| WHAT THE TASK ASKS |
Once you have read the data below, set it all down again exactly.

(Excerpts from a dataset)
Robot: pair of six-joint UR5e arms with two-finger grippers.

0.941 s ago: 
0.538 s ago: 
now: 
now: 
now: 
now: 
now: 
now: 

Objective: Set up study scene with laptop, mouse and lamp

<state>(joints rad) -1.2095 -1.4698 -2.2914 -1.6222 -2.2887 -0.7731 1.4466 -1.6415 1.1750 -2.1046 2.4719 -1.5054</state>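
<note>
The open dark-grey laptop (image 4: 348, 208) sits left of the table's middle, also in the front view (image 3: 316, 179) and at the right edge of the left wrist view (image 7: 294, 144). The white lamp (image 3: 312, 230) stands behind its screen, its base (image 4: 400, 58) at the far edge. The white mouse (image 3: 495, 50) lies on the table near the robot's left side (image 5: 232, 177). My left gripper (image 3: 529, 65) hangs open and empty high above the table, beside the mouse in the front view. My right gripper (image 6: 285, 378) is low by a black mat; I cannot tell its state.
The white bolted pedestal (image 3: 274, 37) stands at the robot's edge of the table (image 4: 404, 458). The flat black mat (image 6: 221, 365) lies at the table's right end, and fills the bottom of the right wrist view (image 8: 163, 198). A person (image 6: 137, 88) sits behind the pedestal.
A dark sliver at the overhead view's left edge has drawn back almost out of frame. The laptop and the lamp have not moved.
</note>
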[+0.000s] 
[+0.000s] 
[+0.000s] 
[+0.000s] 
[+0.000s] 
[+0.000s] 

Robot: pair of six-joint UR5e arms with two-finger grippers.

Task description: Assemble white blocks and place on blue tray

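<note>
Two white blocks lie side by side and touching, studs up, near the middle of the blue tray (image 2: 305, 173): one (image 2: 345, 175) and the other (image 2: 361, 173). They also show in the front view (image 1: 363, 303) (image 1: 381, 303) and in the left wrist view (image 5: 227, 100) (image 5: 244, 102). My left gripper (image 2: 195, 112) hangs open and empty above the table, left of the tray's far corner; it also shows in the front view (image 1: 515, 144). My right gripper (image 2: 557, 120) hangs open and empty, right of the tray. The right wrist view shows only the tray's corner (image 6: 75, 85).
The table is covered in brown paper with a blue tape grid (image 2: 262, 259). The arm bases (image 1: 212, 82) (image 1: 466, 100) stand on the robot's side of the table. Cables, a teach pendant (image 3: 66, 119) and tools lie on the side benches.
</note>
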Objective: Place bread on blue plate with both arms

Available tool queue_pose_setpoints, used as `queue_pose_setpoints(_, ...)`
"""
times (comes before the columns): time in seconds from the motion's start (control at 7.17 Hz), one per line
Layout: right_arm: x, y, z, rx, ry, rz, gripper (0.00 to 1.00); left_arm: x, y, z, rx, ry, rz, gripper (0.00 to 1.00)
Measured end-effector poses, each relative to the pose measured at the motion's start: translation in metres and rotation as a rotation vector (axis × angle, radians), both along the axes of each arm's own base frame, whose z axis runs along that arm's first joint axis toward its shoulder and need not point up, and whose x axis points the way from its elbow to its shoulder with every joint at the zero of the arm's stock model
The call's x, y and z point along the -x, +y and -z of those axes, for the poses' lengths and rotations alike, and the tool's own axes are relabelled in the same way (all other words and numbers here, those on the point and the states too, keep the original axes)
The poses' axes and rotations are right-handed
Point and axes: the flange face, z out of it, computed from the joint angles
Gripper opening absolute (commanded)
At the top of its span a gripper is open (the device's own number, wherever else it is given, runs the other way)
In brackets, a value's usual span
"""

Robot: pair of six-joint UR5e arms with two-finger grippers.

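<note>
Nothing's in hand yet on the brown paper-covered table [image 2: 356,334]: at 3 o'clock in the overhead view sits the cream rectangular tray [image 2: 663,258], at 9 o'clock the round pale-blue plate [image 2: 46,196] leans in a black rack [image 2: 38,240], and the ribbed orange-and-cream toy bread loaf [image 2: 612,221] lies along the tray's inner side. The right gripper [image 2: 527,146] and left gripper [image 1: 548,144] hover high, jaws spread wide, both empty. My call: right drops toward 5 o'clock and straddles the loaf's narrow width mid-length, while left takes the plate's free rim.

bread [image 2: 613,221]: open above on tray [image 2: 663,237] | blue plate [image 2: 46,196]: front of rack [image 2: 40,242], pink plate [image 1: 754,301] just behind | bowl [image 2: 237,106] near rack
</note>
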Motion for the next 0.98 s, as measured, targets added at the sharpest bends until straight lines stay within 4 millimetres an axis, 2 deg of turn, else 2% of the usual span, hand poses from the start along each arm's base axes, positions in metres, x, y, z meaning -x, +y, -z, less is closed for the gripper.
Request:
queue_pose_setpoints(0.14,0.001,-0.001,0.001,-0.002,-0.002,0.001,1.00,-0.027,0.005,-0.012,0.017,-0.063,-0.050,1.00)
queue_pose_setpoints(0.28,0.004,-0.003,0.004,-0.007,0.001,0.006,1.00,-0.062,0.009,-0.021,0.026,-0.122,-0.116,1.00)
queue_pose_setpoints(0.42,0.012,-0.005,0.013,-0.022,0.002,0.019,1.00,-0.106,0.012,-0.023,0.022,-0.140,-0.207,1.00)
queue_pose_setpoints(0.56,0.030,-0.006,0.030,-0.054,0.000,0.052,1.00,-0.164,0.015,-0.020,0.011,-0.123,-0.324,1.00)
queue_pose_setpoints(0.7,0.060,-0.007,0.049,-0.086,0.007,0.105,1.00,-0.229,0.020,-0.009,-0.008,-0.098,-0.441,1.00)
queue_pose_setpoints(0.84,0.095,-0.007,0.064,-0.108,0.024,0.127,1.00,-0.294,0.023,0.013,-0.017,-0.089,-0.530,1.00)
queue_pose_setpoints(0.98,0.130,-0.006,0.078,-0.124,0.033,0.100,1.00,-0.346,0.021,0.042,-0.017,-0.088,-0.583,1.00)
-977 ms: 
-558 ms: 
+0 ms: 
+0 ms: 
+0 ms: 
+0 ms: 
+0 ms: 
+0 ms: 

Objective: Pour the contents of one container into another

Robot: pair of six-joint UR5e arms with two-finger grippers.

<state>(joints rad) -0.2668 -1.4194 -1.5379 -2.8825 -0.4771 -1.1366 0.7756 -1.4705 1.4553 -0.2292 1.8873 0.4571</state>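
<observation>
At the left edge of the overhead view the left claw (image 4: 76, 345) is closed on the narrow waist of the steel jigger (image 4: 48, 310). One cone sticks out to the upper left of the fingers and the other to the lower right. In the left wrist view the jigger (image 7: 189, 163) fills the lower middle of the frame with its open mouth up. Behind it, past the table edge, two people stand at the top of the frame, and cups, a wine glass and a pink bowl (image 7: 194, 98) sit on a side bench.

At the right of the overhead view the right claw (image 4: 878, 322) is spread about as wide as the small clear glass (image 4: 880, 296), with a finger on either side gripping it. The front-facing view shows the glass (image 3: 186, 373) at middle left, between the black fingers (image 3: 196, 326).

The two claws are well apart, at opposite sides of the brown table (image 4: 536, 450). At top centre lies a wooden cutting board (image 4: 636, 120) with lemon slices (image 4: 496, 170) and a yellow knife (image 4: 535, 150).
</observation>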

| WRITTEN RESPONSE |
Robot: pair of six-joint UR5e arms with two-finger grippers.

0.941 s ago: 
0.538 s ago: 
now: 
now: 
now: 
now: 
now: 
now: 

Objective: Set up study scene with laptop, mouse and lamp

<state>(joints rad) -1.2095 -1.4698 -2.2914 -1.6222 -2.2887 -0.7731 1.4466 -1.6415 1.1750 -2.1046 2.4719 -1.5054</state>
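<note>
The open dark-grey laptop (image 4: 348, 208) sits left of the table's middle, also in the front view (image 3: 316, 179) and at the right edge of the left wrist view (image 7: 294, 144). The white lamp (image 3: 312, 230) stands behind its screen, its base (image 4: 400, 58) at the far edge. The white mouse (image 3: 495, 50) lies on the table near the robot's left side (image 5: 232, 177). My left gripper (image 3: 529, 65) hangs open and empty high above the table, beside the mouse in the front view. My right gripper (image 6: 285, 378) is low by a black mat; I cannot tell its state.
The white bolted pedestal (image 3: 274, 37) stands at the robot's edge of the table (image 4: 404, 458). The flat black mat (image 6: 221, 365) lies at the table's right end, and fills the bottom of the right wrist view (image 8: 163, 198). A person (image 6: 137, 88) sits behind the pedestal.
A dark sliver at the overhead view's left edge has drawn back almost out of frame. The laptop and the lamp have not moved.
</note>
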[+0.000s] 
[+0.000s] 
[+0.000s] 
[+0.000s] 
[+0.000s] 
[+0.000s] 

Robot: pair of six-joint UR5e arms with two-finger grippers.

Task description: Assemble white blocks and place on blue tray

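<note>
Two white blocks lie side by side and touching, studs up, near the middle of the blue tray (image 2: 305, 173): one (image 2: 345, 175) and the other (image 2: 361, 173). They also show in the front view (image 1: 363, 303) (image 1: 381, 303) and in the left wrist view (image 5: 227, 100) (image 5: 244, 102). My left gripper (image 2: 195, 112) hangs open and empty above the table, left of the tray's far corner; it also shows in the front view (image 1: 515, 144). My right gripper (image 2: 557, 120) hangs open and empty, right of the tray. The right wrist view shows only the tray's corner (image 6: 75, 85).
The table is covered in brown paper with a blue tape grid (image 2: 262, 259). The arm bases (image 1: 212, 82) (image 1: 466, 100) stand on the robot's side of the table. Cables, a teach pendant (image 3: 66, 119) and tools lie on the side benches.
</note>
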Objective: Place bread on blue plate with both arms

Available tool queue_pose_setpoints, used as `queue_pose_setpoints(_, ...)`
"""
times (comes before the columns): time in seconds from the motion's start (control at 7.17 Hz), one per line
Layout: right_arm: x, y, z, rx, ry, rz, gripper (0.00 to 1.00); left_arm: x, y, z, rx, ry, rz, gripper (0.00 to 1.00)
Measured end-effector poses, each relative to the pose measured at the motion's start: translation in metres and rotation as a rotation vector (axis × angle, radians), both along the axes of each arm's own base frame, whose z axis runs along that arm's first joint axis toward its shoulder and need not point up, and whose x axis points the way from its elbow to its shoulder with every joint at the zero of the arm's stock model
The call's x, y and z point along the -x, +y and -z of those axes, for the poses' lengths and rotations alike, and the tool's own axes are relabelled in the same way (all other words and numbers here, those on the point and the states too, keep the original axes)
The poses' axes and rotations are right-handed
Point and axes: the flange face, z out of it, computed from the joint angles
Gripper opening absolute (commanded)
At the top of its span a gripper is open (the device's own number, wherever else it is given, runs the other way)
In brackets, a value's usual span
"""

Robot: pair of six-joint UR5e arms with two-finger grippers.

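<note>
Nothing's in hand yet on the brown paper-covered table [image 2: 356,334]: at 3 o'clock in the overhead view sits the cream rectangular tray [image 2: 663,258], at 9 o'clock the round pale-blue plate [image 2: 46,196] leans in a black rack [image 2: 38,240], and the ribbed orange-and-cream toy bread loaf [image 2: 612,221] lies along the tray's inner side. The right gripper [image 2: 527,146] and left gripper [image 1: 548,144] hover high, jaws spread wide, both empty. My call: right drops toward 5 o'clock and straddles the loaf's narrow width mid-length, while left takes the plate's free rim.

bread [image 2: 613,221]: open above on tray [image 2: 663,237] | blue plate [image 2: 46,196]: front of rack [image 2: 40,242], pink plate [image 1: 754,301] just behind | bowl [image 2: 237,106] near rack
</note>
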Motion for the next 0.98 s, as measured, targets added at the sharpest bends until straight lines stay within 4 millimetres an axis, 2 deg of turn, else 2% of the usual span, hand poses from the start along each arm's base axes, positions in metres, x, y, z meaning -x, +y, -z, less is closed for the gripper.
Request:
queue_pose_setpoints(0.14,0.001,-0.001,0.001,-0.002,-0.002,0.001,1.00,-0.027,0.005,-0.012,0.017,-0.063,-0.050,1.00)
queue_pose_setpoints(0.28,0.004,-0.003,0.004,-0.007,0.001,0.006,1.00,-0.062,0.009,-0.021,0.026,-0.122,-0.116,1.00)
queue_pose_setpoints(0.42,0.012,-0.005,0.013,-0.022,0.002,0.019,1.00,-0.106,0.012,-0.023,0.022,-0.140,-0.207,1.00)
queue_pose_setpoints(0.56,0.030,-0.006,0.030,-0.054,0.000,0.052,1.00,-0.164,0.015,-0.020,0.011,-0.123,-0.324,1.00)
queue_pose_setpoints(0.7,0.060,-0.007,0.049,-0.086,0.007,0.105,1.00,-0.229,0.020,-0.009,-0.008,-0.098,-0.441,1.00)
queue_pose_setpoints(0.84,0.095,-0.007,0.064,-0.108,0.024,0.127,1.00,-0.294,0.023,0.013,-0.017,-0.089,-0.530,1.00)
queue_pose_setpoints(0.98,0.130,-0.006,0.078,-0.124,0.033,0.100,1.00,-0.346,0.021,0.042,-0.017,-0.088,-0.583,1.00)
-977 ms: 
-558 ms: 
+0 ms: 
+0 ms: 
+0 ms: 
+0 ms: 
+0 ms: 
+0 ms: 

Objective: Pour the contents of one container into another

Robot: pair of six-joint UR5e arms with two-finger grippers.

<state>(joints rad) -0.2668 -1.4194 -1.5379 -2.8825 -0.4771 -1.1366 0.7756 -1.4705 1.4553 -0.2292 1.8873 0.4571</state>
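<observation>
At the left edge of the overhead view the left claw (image 4: 76, 345) is closed on the narrow waist of the steel jigger (image 4: 48, 310). One cone sticks out to the upper left of the fingers and the other to the lower right. In the left wrist view the jigger (image 7: 189, 163) fills the lower middle of the frame with its open mouth up. Behind it, past the table edge, two people stand at the top of the frame, and cups, a wine glass and a pink bowl (image 7: 194, 98) sit on a side bench.

At the right of the overhead view the right claw (image 4: 878, 322) is spread about as wide as the small clear glass (image 4: 880, 296), with a finger on either side gripping it. The front-facing view shows the glass (image 3: 186, 373) at middle left, between the black fingers (image 3: 196, 326).

The two claws are well apart, at opposite sides of the brown table (image 4: 536, 450). At top centre lies a wooden cutting board (image 4: 636, 120) with lemon slices (image 4: 496, 170) and a yellow knife (image 4: 535, 150).
</observation>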

The answer given above is complete as it stands.